Fractures of the femur in children are not as common as those of adults but presents significant morbidity when they do occur. Such fractures present in diverse pattern in terms of age, causes, season, treatment and outcome. Presentation and treatment is influenced by age of the patients, locality of practice, available resources and experience of treating surgeons.
To evaluate the pattern of presentation, treatment and outcome of fractures of the femur in children seen in a regional trauma centre in Nigeria with the aim of proffering recommendations.
Data of all cases of femoral fractures in children treated at the trauma centre from 1st January 2007 to 31st December 2011 was evaluated retrospectively from the trauma database which had been developed prospectively. Demographic information of the patients, cause of injury, treatment offered and outcome were extracted and analyzed. Descriptive statistics were generated and presented. Inferences were drawn from the observed results as deemed necessary.

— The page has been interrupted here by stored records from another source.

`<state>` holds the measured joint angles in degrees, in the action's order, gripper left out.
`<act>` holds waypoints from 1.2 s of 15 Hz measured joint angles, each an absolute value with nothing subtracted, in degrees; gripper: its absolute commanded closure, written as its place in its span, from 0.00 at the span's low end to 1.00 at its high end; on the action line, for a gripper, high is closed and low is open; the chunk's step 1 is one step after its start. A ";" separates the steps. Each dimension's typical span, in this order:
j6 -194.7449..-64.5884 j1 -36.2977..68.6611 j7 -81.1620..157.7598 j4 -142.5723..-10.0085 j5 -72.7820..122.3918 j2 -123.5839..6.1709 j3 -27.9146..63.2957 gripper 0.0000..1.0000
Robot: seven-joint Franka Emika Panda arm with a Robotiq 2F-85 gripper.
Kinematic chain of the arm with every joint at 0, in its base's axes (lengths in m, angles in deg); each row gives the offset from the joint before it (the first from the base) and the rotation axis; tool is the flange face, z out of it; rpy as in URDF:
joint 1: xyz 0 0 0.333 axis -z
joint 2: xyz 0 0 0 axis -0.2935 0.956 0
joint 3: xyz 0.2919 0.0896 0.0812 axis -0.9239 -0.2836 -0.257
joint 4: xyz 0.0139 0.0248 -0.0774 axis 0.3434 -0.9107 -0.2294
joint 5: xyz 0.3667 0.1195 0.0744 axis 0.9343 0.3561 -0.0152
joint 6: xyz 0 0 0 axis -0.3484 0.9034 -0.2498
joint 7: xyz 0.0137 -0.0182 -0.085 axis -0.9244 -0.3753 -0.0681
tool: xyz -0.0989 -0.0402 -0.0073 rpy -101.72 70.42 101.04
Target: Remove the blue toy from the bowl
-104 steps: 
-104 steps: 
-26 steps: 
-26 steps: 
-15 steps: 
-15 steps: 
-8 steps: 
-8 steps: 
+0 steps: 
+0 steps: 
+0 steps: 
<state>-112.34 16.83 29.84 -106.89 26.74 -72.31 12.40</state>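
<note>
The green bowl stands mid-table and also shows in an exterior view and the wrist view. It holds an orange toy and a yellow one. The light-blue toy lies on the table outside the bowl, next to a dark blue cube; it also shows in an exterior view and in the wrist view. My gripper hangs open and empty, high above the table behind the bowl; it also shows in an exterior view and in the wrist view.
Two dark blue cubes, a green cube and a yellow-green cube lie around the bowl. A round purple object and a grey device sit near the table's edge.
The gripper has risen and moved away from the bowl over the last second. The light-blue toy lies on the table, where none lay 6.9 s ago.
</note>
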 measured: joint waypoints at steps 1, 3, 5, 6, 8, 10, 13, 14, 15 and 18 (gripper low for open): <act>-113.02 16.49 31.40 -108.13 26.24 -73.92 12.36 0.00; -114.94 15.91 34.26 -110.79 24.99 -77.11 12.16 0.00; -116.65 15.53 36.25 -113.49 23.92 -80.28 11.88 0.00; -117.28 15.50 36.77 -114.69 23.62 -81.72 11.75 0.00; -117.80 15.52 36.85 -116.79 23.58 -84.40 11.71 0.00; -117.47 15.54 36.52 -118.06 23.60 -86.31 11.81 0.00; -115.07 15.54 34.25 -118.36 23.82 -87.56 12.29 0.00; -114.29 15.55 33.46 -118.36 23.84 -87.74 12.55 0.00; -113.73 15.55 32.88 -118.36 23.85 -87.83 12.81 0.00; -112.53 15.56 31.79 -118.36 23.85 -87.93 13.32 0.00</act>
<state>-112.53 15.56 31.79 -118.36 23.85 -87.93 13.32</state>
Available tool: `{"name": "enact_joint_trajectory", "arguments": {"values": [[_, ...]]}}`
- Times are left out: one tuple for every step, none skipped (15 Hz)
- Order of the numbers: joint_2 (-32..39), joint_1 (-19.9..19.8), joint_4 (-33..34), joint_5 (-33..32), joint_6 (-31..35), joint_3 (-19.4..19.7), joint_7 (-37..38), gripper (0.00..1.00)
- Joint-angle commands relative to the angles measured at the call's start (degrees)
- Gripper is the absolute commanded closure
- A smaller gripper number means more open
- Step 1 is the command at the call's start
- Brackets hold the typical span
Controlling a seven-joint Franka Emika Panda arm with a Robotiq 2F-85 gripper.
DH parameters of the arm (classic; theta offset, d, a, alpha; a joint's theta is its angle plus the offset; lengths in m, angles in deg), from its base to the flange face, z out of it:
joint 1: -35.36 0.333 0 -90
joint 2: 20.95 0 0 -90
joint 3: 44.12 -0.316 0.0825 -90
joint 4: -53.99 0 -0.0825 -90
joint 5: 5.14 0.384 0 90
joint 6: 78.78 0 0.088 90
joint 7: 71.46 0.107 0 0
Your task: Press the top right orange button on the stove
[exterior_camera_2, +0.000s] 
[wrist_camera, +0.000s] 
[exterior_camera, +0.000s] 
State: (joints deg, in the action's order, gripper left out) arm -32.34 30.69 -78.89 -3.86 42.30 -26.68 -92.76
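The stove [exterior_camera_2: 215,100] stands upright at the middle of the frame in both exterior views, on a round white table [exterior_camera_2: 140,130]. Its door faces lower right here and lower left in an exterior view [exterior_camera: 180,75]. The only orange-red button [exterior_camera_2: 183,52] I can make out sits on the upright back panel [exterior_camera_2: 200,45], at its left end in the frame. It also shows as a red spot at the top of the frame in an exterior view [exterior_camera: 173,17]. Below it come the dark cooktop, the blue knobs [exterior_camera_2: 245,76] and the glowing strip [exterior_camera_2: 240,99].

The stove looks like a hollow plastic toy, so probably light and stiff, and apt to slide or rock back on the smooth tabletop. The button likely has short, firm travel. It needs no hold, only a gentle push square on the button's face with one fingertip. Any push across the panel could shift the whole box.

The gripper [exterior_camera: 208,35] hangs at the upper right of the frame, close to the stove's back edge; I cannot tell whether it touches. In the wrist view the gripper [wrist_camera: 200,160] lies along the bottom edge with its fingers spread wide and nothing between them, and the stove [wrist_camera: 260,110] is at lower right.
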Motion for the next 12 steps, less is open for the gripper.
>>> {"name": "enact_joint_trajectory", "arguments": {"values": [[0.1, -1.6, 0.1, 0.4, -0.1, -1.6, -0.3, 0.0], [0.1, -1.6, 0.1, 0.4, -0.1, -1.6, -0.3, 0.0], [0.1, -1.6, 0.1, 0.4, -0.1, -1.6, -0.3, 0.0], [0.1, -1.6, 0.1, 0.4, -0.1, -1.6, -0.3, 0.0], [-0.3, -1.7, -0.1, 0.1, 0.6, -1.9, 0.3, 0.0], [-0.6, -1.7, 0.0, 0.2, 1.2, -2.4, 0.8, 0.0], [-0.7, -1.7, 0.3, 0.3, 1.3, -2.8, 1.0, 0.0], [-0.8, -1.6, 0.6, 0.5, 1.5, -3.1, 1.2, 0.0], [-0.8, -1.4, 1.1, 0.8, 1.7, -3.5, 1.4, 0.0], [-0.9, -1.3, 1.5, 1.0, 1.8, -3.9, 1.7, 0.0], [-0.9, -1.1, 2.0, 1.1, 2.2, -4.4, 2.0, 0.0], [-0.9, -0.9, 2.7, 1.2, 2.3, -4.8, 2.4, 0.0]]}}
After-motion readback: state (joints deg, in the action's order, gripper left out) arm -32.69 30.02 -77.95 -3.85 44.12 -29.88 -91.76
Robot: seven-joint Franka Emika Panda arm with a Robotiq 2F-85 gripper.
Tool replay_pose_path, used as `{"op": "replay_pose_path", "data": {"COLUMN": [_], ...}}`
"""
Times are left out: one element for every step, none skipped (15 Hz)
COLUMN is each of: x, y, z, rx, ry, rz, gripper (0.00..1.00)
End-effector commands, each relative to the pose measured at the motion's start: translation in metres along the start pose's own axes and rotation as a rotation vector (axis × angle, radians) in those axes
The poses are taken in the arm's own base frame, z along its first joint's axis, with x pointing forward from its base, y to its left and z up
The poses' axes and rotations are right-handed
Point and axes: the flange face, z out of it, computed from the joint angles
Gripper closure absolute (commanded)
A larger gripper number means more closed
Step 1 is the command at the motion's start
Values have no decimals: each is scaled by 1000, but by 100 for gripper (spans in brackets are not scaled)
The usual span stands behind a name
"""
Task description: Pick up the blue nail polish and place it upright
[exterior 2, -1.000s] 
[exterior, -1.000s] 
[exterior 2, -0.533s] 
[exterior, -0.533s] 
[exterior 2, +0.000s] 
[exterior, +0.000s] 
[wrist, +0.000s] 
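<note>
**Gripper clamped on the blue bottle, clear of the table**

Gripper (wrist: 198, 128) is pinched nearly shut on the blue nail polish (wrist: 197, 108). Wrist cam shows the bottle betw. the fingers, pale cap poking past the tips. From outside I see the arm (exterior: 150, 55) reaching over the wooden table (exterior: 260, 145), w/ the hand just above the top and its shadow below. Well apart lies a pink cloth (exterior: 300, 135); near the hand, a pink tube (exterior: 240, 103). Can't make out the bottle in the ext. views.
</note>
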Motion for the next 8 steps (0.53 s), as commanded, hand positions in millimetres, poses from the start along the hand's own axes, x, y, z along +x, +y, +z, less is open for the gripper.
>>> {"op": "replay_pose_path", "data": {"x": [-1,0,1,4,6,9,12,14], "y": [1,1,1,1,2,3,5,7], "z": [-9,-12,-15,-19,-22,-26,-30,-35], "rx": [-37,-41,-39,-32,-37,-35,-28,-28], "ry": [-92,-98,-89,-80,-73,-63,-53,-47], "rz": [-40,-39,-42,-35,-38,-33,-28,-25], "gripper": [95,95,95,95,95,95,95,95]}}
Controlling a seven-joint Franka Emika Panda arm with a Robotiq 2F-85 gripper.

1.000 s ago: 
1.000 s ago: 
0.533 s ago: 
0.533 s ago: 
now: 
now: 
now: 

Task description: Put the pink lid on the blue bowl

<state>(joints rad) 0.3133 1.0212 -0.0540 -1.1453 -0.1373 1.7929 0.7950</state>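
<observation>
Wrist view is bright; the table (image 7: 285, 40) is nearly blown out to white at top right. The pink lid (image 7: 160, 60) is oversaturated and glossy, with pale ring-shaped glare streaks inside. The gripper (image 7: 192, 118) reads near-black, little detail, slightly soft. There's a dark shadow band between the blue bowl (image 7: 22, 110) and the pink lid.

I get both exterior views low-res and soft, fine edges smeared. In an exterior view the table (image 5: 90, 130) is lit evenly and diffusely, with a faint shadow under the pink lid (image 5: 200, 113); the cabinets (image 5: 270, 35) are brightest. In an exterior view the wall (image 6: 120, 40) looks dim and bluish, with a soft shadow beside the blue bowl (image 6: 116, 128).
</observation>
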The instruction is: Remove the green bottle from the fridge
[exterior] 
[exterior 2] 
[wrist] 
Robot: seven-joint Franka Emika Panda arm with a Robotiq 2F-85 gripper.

During the period under study, 314 cases of femoral fractures were seen in children constituting (23.5%) of the 1334 fractures of the femur treated in the centre. Males predominated overall but below the age of 5 years the male to female ratio was approximately 1:1. Road traffic crashes (209, 66.6%) and falls from heights (70, 22.3%) including those from fruit trees (32, 10.2%) were the major causes of the fractures especially in children older than 10 years with Mean age (SD) been 11.5 (6.3) years. Below 10 years ground level falls and assaults were the main causes; Mean age (SD) = 5.2 (3.6) years. Most of the fractures were of the closed type (286, 91.1%) whereas open fractures were only 28 (8.9%). Two hundred and two of the cases (64.3%) were treated by non-operative methods while surgery including internal fixation was done for 91 cases (29%), external fixation for 13 cases (4.1%) and amputation in one case. Two hundred and eighty-one of the cases (89.5%) of the fractures had attained significant radiological union at 12 weeks after injury while 282 patients had been discharged from hospitalization as at 6 weeks from admission. Infection was recorded in 8 cases (2.5%), while malunion was recorded in 5 cases (1.6%) and non-union was recorded in one patient.
Femoral fractures in children are not as common as those of adults in the centre. Road traffic crashes and falls from heights including falls from seasonal fruit trees were major causes of femoral fractures in children seen at the centre. Preventive measure should include children road safety advocacy and implementation of policies to reduce the population of out-of-school children so as to reduce risk exposure to causative factors.